For your other questions, the most important thing to remember about L.P. is that any L.P. obtained from both PDF and Rietveld refinement are never correct! The only case where you can get absolute values for L.P. is if you have an internal standard (such as LaB6 or Si) mixed into the sample. The L.P. values are correlated with a bunch of experimental factors, such as sample-to-detector distance. In Rietveld, we refine a separate parameter, zero error, for example, but in PDFgui we do not have such parameters. So basically, always refine L.P. in PDFgui. The deviations are because of these experimental factors. So doing this kind of direct comparison between PDF and Rietveld is almost meaningless. It is good to do it, but deviations are difficult to use for a whole lot. (This also goes for comparison between different Rietveld refinements of diffraction patterns. Unless you have an internal standard, then deviations could easily just be differences from the measurements themselves)
The limits for deviations are not easy to say. Mostly because in the PDF the atomic positions and L.P. will correlate, as opposed to Q-space where they are not correlated.

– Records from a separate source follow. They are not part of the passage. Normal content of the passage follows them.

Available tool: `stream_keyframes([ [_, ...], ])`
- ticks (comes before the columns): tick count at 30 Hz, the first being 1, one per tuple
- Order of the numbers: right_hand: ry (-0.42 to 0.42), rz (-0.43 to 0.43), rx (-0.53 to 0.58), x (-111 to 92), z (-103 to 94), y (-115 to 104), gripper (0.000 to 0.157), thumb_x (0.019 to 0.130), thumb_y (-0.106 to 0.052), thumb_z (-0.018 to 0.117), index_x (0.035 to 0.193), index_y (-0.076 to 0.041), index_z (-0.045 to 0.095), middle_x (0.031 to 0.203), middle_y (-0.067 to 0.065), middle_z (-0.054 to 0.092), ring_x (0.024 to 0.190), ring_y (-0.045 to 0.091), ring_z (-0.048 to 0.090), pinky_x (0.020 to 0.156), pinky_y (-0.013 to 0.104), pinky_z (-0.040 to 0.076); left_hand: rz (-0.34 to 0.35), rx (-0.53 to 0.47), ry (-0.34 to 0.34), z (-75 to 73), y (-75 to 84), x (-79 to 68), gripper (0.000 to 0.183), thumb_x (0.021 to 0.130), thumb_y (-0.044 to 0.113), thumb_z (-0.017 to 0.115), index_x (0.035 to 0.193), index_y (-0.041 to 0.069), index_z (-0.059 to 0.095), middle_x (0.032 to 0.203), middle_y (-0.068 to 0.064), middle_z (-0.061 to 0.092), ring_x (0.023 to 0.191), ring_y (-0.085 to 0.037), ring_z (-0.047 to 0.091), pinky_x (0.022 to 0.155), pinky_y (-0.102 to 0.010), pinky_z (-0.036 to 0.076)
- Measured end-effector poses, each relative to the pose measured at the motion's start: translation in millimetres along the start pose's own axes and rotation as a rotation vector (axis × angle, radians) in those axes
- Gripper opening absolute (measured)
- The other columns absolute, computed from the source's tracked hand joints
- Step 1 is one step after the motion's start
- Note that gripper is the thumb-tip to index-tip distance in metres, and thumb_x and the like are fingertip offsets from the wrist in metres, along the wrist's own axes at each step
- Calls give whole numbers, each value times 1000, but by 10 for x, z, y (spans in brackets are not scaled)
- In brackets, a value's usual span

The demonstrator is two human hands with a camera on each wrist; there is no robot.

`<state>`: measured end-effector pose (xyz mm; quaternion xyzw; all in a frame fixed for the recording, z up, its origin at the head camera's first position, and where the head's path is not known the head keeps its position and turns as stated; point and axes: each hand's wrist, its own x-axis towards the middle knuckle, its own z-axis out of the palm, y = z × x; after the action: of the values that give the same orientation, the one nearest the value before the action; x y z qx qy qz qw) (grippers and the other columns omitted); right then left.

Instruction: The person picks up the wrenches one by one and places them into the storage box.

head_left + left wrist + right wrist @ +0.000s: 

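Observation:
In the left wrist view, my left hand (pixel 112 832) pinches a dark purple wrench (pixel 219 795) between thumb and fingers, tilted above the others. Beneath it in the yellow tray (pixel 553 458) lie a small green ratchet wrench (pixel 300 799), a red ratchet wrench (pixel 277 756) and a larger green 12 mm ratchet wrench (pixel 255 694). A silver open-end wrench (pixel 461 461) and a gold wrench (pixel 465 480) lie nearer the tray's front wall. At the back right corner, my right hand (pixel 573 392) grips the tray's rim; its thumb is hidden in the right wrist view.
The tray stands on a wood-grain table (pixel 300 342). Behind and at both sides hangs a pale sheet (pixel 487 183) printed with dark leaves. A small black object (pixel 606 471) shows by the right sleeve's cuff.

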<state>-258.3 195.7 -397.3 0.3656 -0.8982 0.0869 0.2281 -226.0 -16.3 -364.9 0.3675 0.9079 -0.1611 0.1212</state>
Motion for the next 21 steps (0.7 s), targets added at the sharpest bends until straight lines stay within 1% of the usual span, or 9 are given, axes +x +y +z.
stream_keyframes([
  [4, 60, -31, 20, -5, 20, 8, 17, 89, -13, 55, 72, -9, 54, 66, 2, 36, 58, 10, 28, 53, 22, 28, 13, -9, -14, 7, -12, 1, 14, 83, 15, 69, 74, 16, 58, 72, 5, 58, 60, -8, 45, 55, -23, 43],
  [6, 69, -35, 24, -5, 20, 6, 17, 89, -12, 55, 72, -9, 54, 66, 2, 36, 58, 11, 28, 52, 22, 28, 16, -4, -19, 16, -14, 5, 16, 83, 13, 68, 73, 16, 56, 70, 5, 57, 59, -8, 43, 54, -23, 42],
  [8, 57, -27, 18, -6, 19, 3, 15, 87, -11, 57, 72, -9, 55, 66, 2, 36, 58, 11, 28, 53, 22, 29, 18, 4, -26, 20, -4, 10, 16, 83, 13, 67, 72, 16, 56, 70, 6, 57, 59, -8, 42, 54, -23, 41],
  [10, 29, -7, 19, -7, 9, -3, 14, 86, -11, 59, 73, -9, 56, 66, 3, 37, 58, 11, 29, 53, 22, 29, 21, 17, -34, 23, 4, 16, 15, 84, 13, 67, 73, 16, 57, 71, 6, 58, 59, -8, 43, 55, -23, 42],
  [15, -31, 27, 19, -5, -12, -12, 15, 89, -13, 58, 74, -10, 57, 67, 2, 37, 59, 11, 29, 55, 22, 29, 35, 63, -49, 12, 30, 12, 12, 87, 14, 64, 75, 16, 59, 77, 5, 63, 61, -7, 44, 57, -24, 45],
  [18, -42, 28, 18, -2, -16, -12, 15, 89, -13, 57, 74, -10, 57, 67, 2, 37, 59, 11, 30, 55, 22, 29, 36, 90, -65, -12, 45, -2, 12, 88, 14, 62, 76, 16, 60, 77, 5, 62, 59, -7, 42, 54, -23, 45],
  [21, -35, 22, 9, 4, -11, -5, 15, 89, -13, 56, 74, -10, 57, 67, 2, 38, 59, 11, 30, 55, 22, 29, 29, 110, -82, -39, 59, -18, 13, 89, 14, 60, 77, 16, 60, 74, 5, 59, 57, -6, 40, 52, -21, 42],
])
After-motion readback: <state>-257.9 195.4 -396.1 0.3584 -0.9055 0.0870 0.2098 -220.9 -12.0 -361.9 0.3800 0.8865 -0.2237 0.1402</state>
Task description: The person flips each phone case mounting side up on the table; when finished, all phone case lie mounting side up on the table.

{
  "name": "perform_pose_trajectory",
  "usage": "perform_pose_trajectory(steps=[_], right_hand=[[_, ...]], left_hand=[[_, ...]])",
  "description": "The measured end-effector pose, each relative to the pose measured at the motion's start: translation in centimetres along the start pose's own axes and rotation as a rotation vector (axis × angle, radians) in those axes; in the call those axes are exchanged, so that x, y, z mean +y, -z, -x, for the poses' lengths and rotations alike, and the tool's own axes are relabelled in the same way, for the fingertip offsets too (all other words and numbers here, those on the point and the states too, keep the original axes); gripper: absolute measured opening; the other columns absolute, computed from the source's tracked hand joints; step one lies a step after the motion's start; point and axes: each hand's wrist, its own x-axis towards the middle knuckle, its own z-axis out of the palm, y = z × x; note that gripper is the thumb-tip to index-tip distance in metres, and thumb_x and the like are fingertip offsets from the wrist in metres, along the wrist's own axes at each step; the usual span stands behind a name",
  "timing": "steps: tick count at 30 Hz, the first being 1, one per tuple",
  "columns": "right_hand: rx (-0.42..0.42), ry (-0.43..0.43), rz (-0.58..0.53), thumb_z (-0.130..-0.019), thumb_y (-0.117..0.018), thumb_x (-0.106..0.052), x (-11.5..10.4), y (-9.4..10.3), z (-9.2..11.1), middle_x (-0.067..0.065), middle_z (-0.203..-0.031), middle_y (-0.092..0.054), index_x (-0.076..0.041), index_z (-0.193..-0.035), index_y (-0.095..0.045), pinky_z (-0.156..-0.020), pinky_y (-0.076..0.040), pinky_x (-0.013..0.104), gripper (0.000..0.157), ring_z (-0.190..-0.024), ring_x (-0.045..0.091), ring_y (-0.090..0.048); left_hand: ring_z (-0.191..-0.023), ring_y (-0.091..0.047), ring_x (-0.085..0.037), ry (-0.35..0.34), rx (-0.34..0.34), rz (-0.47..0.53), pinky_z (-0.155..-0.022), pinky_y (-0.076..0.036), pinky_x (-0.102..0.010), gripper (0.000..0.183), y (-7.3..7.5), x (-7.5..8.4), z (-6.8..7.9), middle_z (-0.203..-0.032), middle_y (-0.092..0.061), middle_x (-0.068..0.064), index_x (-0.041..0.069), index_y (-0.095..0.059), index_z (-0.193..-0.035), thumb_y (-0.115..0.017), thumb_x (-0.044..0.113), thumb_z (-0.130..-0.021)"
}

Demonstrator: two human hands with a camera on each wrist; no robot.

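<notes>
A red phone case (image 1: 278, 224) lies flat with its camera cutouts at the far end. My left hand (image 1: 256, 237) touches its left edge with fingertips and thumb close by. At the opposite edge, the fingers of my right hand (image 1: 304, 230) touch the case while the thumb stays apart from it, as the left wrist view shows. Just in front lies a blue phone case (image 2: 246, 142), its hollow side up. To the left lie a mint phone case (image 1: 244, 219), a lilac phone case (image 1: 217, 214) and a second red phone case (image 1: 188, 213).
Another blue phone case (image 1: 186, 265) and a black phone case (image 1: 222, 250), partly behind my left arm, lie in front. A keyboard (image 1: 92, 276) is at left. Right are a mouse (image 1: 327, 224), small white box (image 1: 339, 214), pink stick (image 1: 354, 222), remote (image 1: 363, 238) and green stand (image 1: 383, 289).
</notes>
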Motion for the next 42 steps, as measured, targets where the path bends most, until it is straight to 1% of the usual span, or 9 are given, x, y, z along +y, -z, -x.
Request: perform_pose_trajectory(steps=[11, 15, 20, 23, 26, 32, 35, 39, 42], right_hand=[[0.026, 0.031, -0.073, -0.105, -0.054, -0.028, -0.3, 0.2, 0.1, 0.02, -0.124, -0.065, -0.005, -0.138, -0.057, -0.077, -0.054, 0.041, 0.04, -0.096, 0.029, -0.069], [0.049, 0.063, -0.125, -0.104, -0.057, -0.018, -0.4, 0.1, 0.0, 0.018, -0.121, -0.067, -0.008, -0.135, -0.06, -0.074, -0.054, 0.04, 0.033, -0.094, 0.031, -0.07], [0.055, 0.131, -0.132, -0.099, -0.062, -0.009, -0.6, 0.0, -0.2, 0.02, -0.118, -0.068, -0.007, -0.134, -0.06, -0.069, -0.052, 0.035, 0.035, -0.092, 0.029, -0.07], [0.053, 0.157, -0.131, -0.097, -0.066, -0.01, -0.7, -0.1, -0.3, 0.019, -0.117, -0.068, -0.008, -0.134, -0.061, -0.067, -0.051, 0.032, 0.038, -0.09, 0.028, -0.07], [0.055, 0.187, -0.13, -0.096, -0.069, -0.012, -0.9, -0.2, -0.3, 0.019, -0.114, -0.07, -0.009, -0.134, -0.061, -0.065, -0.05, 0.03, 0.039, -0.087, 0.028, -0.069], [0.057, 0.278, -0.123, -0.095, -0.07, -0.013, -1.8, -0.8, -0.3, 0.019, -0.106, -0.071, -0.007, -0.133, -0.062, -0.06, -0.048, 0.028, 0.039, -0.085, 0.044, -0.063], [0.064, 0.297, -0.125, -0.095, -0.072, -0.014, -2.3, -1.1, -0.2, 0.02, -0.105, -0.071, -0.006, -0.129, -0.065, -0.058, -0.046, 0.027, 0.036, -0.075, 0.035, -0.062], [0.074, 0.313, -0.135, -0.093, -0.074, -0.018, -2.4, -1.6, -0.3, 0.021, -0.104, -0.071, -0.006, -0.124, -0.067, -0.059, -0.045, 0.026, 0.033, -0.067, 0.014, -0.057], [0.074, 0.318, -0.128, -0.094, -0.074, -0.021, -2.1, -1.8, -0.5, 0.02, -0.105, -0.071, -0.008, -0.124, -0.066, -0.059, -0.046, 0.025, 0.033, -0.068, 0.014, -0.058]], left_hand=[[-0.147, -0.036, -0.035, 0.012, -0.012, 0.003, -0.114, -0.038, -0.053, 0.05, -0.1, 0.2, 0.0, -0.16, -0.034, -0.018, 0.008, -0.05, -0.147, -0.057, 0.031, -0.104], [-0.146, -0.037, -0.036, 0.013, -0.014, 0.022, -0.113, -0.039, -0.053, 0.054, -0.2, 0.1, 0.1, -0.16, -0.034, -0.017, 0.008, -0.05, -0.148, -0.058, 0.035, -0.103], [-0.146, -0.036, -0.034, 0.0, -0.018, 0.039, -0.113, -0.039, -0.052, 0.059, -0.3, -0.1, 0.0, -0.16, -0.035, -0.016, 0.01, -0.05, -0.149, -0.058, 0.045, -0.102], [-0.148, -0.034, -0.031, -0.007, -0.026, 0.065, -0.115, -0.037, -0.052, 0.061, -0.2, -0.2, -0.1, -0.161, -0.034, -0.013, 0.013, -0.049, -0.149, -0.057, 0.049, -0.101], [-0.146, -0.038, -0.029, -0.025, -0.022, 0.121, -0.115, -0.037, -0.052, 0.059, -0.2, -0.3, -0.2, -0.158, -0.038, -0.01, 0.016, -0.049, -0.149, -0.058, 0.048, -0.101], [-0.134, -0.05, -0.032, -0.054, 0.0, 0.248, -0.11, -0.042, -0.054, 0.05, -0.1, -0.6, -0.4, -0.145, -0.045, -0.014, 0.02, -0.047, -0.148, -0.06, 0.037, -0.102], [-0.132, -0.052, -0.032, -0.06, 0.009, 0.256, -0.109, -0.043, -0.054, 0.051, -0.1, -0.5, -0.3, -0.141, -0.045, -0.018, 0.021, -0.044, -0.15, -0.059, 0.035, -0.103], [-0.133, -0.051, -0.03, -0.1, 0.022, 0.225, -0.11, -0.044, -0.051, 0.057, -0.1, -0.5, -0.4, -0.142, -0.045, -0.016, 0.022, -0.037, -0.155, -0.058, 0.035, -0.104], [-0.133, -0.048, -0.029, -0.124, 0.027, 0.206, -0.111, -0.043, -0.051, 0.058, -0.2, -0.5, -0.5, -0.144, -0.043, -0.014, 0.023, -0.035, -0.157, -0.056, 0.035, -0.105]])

The most important thing to do is to ensure that the fitted model is physically reasonable.
The same goes for U factors, unless you have neutron diffraction data to high Q, then do not trust the values of U factors in both PDF and Rietveld refinements. They correlate with a bunch of different things and are usually fixing a bunch of stuff not described anywhere in your model. Neutron scattering is usually the only data that allows for the refinement of anisotropic u factors.
U factors are temperature sensitive. I do not know what temperature you are measuring at. A u factor of 0.08 at room temperature is very high for a Fe atom. I would, first of all, see how much worse the fit becomes when you just use Uiso. If it becomes much worse, it must be because the model wants to broaden those PDF peaks. I would then check if it could be from stacking faults, a split atom site or something similar that causes the electron density to be smeared out.
Regarding the minority phase, I think there is only one way to find out. If you fix the Uiso to something reasonable, does the fit gets much worse? If yes, then we need to look at why it does that.
Also remember that you have a instrumental contribution to the PDF peak width, so make sure to get a standard and refine Qdamo and Qbroad.